Your goal: A single figure is required: the number of lines below that contain "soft".

------------------------------------------------------------------------

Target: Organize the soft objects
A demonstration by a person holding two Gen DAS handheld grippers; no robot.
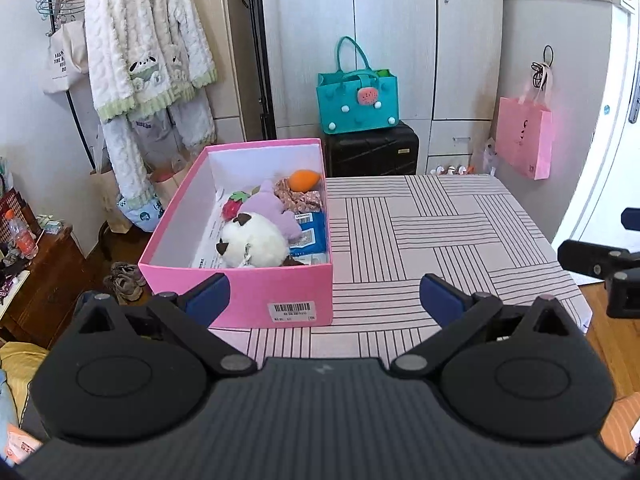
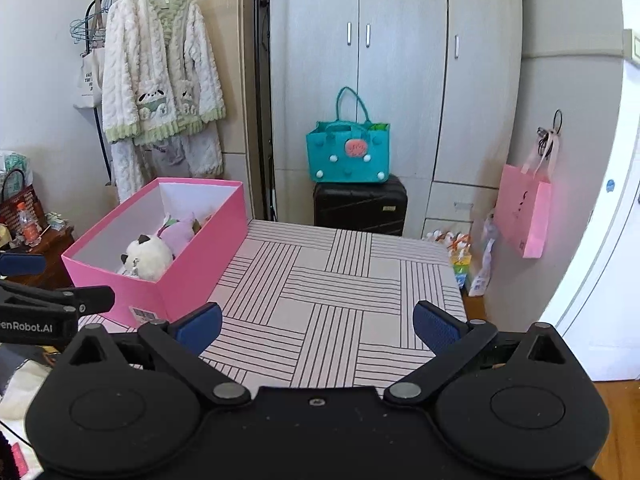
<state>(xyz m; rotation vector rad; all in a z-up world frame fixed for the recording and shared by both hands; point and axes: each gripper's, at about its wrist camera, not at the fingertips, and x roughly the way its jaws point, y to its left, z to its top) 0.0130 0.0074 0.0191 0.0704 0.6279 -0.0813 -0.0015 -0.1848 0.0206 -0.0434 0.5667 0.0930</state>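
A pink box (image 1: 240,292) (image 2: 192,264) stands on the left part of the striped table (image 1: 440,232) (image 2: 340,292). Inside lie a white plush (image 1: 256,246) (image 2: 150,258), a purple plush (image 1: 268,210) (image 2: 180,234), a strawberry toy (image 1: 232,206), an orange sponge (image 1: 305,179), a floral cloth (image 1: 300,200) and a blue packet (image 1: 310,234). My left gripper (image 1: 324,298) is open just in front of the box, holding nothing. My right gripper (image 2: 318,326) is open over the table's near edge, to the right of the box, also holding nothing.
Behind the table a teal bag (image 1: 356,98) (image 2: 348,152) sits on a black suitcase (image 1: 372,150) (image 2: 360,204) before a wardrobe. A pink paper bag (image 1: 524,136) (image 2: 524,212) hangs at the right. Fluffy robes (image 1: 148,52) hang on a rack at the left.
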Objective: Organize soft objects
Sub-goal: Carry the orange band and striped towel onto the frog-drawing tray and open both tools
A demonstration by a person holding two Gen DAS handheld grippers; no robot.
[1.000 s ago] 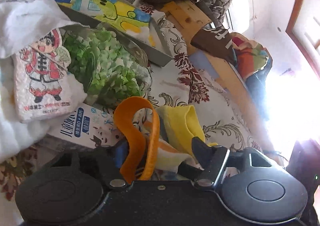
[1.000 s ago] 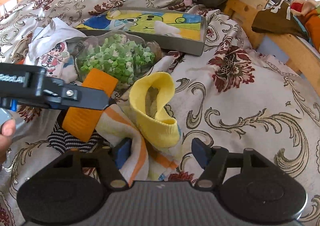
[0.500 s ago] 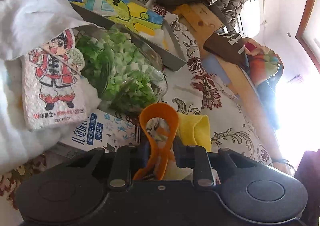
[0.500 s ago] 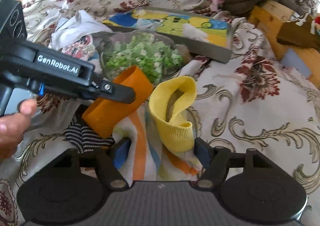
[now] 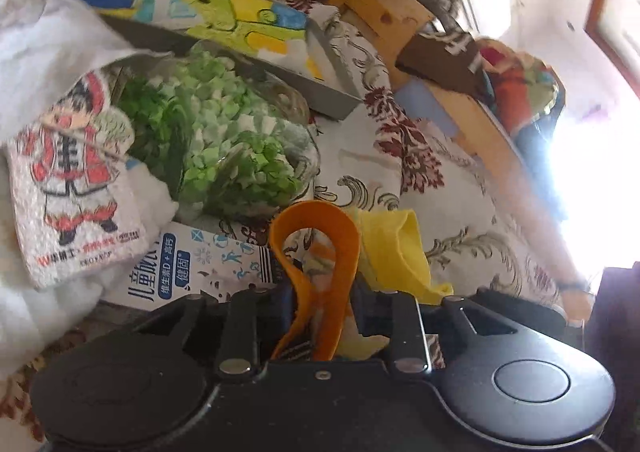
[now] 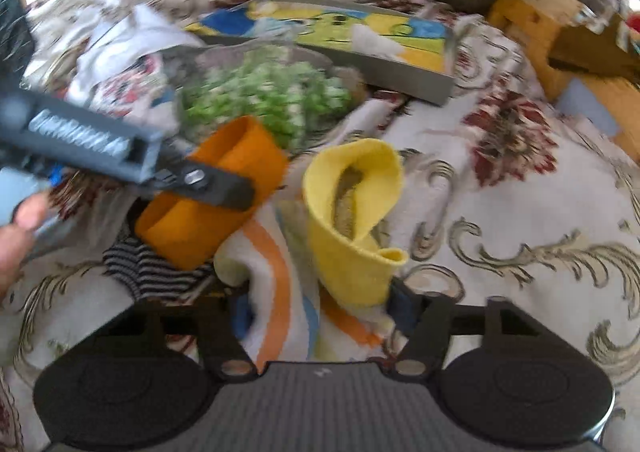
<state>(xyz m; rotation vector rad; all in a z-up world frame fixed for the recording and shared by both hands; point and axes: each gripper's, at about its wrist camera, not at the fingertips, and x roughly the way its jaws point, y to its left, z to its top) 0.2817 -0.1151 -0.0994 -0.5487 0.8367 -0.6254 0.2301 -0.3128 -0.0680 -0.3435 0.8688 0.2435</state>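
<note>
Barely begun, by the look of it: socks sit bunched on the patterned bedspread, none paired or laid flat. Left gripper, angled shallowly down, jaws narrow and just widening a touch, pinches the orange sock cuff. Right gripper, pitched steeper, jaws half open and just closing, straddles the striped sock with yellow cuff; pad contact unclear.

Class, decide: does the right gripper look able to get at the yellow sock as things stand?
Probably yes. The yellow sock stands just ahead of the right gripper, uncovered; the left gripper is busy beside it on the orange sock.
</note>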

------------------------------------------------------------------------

Answer area: 2